2023'ün sıcak yaz günlerinde Gazze’de yaşanan çatışmalar, orada yaşayanların hayatlarını altüst etti. Bu çatışmaların ortasında cesur bir foto muhabiri olan Fatma, savaşın acı gerçeklerini gözler önüne seriyor. Fatma’nın ölüm haberi, dünya genelinde yankı uyandırdı. Onun arkasında bıraktığı tanıklık, sadece Gazze’deki değil, tüm Ortadoğu'daki çatışmaların önüne geçmek için atan bir kalp gibi çarpıyor. “Öleceksem gürültülü bir ölüm olsun” diyerek hayata veda eden Fatma, savaşın gerçek yüzünü gösteren bir çoğulculuğun temsilcisi oldu.
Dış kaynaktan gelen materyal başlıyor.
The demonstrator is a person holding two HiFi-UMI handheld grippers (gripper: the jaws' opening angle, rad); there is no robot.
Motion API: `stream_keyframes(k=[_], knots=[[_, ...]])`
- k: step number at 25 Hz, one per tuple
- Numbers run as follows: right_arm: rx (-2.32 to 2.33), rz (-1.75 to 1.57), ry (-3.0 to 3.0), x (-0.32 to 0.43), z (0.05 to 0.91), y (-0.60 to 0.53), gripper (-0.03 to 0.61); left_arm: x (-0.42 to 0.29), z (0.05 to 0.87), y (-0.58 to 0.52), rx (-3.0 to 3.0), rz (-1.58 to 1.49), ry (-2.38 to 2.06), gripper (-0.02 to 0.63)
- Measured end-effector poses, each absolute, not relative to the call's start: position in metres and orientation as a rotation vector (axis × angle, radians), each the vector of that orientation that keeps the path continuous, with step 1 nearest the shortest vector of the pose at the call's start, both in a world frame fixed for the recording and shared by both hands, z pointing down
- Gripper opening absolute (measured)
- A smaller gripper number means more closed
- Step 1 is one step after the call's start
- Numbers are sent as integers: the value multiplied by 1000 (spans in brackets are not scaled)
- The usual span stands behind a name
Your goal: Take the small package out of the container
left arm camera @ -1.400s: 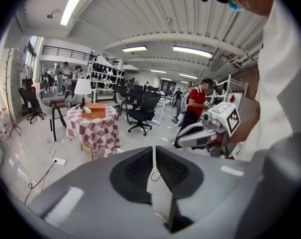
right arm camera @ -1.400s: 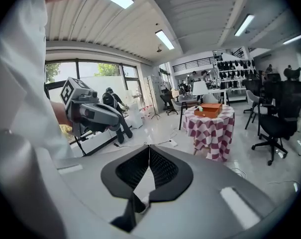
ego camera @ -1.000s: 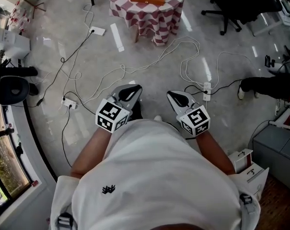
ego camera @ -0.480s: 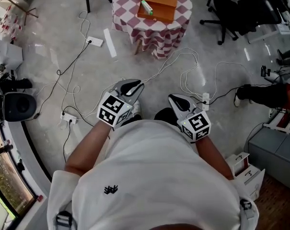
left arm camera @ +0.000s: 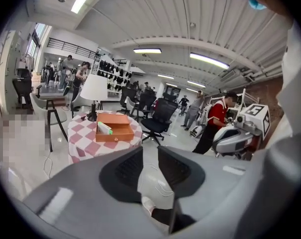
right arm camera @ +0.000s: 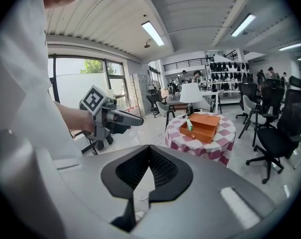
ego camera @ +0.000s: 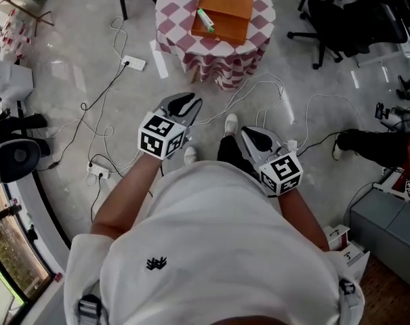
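An orange open container [ego camera: 221,13] sits on a round table with a red-and-white checked cloth [ego camera: 215,56], well ahead of me across the floor. A small white-and-green package [ego camera: 205,19] lies in its left side. The container [left arm camera: 114,127] and the package [left arm camera: 104,128] also show in the left gripper view, and in the right gripper view the container [right arm camera: 206,125] holds the package [right arm camera: 189,125]. My left gripper [ego camera: 190,103] is held out in front of the person's chest. Its jaws are opening, with a narrow gap and nothing between them. My right gripper [ego camera: 249,134] is shut and empty.
White cables [ego camera: 259,93] and power strips [ego camera: 135,63] trail over the grey floor between me and the table. Black office chairs [ego camera: 357,19] stand at the upper right. A white lamp [left arm camera: 94,91] stands on the table. A grey cabinet [ego camera: 387,222] is at the right.
The person has walked toward the table, which now shows fuller and nearer. The left gripper has moved forward and its jaws have parted a little. The right gripper stays shut.
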State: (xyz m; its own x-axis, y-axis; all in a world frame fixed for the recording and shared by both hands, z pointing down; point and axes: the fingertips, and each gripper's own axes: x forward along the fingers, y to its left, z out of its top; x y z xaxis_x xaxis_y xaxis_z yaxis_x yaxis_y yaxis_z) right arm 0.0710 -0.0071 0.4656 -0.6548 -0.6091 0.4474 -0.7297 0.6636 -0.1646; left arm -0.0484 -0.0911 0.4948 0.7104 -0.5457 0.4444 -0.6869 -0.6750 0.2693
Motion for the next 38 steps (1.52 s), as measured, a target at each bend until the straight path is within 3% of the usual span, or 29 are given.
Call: stream_keyframes(k=[18, 38], knots=[[852, 535, -2614, 203, 470, -197, 0, -1, 563, -364, 2007, 488, -1395, 170], [997, 652, -2477, 286, 490, -233, 0, -27, 667, -483, 1608, 551, -1611, 204]])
Fatma, doğduğu günden itibaren Gazze’nin zorlukları ve savaşın korkunç yanlarıyla iç içe büyüdü. Çocuk yaşta, akranları oyun oynarken o, savaşın acılarını ve yıkımlarını gözlemleyerek büyüdü. Bu gözlemleri onun bir gazeteci olma yolundaki tutkusunu körükledi. Gazze’deki çatışmaları belgelendirmek ve bu trajedileri dünyaya duyurmak için foto muhabirliği mesleğini seçti. Fatma, yalnızca bir foto muhabiri değil, aynı zamanda bir ses, bir tanık ve bir anlamda Gazze halkının hikâyesini dünyaya taşıyan bir köprüydü. Her gün sokaklarda, çatışma alanlarında, mülteci kamplarında geçirdiği zaman, onun hayata bakış açısını şekillendirdi.
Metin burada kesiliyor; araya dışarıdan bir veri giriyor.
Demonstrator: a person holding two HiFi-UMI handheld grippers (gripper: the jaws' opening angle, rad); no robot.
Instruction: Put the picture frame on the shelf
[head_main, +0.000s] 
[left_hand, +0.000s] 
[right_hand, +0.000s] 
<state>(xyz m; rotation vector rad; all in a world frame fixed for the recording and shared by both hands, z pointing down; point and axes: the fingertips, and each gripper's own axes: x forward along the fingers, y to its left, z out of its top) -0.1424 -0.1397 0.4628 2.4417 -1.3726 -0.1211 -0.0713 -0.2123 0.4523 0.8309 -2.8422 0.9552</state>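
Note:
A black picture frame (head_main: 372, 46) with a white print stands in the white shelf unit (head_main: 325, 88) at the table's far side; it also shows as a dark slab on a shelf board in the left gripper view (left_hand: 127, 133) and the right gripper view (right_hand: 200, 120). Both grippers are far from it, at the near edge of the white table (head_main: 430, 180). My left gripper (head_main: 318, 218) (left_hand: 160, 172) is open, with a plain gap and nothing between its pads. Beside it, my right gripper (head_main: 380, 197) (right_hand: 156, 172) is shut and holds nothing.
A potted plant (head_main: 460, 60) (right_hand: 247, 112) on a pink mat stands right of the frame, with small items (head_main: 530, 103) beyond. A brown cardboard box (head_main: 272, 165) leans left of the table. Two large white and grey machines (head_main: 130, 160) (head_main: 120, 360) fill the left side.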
Fatma'nın sesi, savaşın keskin gerçeklerine dair bir yalınlık taşıyordu. Doğru işler yaparak, savaşa ilişkin tanıklıklarını ve yaşananları damla damla değil, büyük bir resim olarak tüm insanlığa sunuyordu. Kendi ölümü de, yaşadığı dehşetin bir parçası haline geldi. “Öleceksem gürültülü bir ölüm olsun” sözü, yalnızca kendisi için değil, onunla birlikte savaşta yaşamını yitirenlerin de acısını dile getiriyordu. Gazze halkının yaşadığı korku ve kayıplara bir nevi lanet okuyan bu cümle, Fatma’nın inkâr edilemez cesaretini simgeliyor. Bugün ardında bıraktığı miras, onun mücadelesini ve Gazze’nin sesi olma arzusunu sürdürüyor. Savaşın korkunç yüzü, şehit haberleri ve gürültü ajanslarıyla doldurulan ekranlarda kaybolup gitmek yerine, Fatma’nın fotoğrafları ve hikâyeleri aracılığıyla sürekli hatırlanacak.
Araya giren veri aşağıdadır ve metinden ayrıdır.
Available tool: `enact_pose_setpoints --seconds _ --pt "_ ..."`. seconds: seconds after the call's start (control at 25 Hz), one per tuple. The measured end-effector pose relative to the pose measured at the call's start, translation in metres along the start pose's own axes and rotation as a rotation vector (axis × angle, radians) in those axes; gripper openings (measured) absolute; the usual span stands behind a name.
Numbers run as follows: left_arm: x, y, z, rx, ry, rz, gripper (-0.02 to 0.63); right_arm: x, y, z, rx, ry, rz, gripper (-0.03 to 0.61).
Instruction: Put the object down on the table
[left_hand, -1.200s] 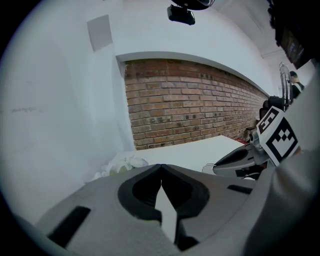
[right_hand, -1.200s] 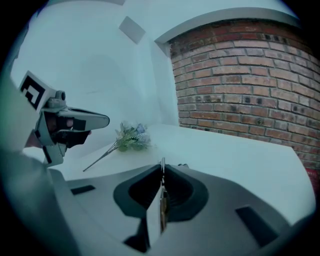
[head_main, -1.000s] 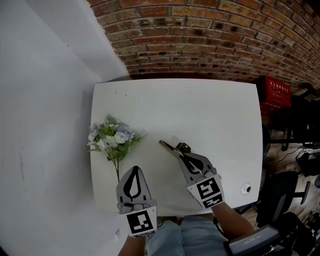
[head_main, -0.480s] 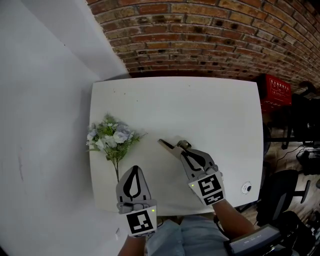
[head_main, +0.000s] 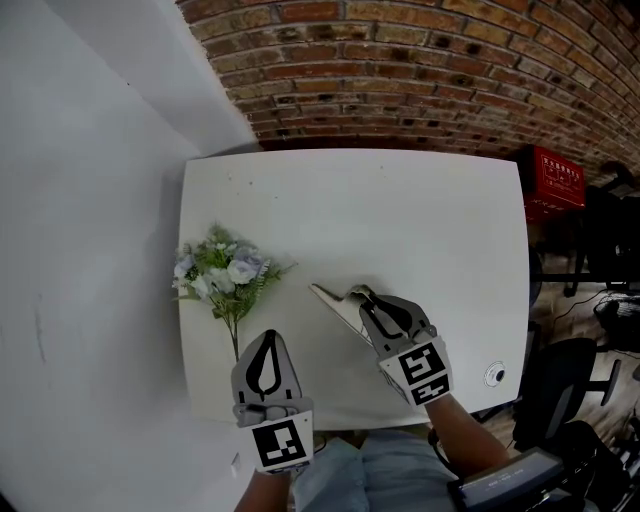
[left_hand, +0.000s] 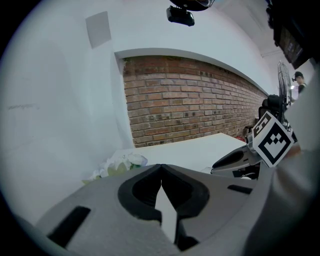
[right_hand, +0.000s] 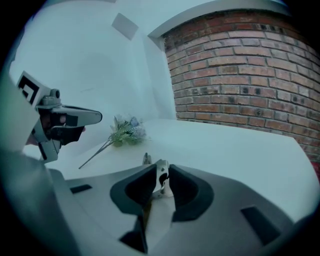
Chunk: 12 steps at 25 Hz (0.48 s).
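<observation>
The right gripper's (head_main: 365, 298) jaws have just been opening around the tool (head_main: 332, 300).

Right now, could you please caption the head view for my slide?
Right gripper, jaws just opening around a metal tool, on the white table.

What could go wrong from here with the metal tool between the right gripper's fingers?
The right gripper has just been opening its fingers, with the metal tool between them; withdrawing carelessly might snag and drag it. Its pointed end faces the flowers, so a dragged tool could strike them.
</observation>
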<state>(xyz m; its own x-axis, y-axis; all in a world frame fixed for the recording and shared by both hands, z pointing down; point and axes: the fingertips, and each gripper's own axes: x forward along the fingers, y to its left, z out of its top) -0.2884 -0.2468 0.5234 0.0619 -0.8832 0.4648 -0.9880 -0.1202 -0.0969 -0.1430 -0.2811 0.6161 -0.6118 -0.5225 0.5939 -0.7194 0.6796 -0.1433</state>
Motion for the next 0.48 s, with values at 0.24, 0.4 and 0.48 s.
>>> enact_pose_setpoints --seconds 0.24,0.4,0.48 --pt "-0.003 0.001 -0.001 0.001 0.001 0.005 0.009 0.002 0.001 -0.001 -0.003 -0.001 0.007 0.137" --pt "-0.009 0.001 0.002 0.003 -0.011 0.016 0.009 -0.005 -0.003 0.004 -0.01 -0.019 -0.013 0.144" --pt "-0.014 0.001 0.007 0.004 -0.025 0.025 0.009 -0.012 -0.001 0.009 -0.016 -0.036 -0.014 0.144"
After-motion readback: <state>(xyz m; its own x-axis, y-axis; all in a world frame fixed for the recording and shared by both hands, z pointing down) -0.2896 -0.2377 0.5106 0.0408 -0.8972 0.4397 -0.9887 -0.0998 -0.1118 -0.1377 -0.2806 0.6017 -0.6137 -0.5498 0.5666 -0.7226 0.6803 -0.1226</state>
Fatma’nın hayatı ve ölümü, sadece Gazze’de değil, dünyanın dört bir yanındaki insanlar için bir mücadelenin sembolü haline geldi. Onun ardında bıraktığı tanıklık, insanlık tarihine damga vuran savaşların gerçek yüzünü gözler önüne seriyor. Her bir fotoğrafı, yaşadığı travmayı ve savaşın getirdiği yıkımı belgelerken, aynı zamanda geleceğe dair bir umut taşıyor. Fatma'nın hikayesi, genç kadınlar ve erkekler için, adaletin sağlanması ve özgürlüğün mücadelesinin özünü oluşturuyor. Savaşın bitmediği ve acıların hala devam ettiği bu dünyada, Fatma’nın anısına bir saygı duruşu olarak, bizlere düşen görev, onun hikâyesini asla unutmamak ve bu sesin yankılarını duyurmaktır. Gazze’nin yalnızca coğrafi bir yer değil, cesur insanların hikâyelerinin yazıldığı bir kale olduğunu hatırlamak önemli. Fatma, savaşın gürültüsünde yankılanan bir fısıldamadan çok daha fazlasını temsil ediyor. Onun mirası, insanların ve toplumların bu savaşı aşmasına olanak sağlamak için bir ilham kaynağı olmalı.